## Supplied data
----------
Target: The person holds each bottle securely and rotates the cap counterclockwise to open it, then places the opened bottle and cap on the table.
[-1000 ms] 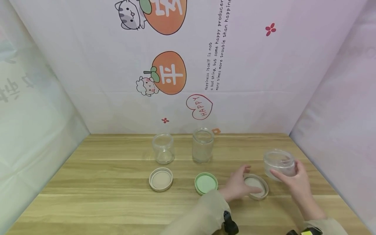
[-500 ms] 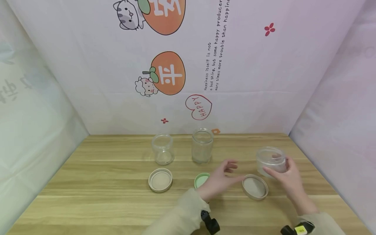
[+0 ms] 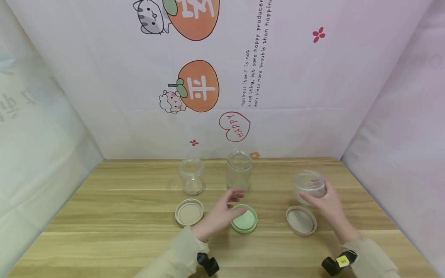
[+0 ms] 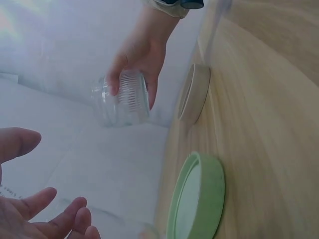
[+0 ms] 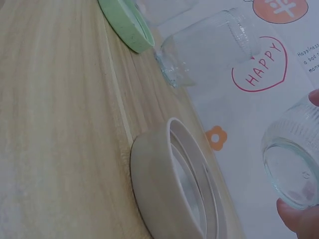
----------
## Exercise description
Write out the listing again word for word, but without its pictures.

## Exercise response
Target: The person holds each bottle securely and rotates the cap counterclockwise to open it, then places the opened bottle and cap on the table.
[-1000 ms] 
[-500 ms] 
[+0 ms] 
[+0 ms] 
[+0 ms] 

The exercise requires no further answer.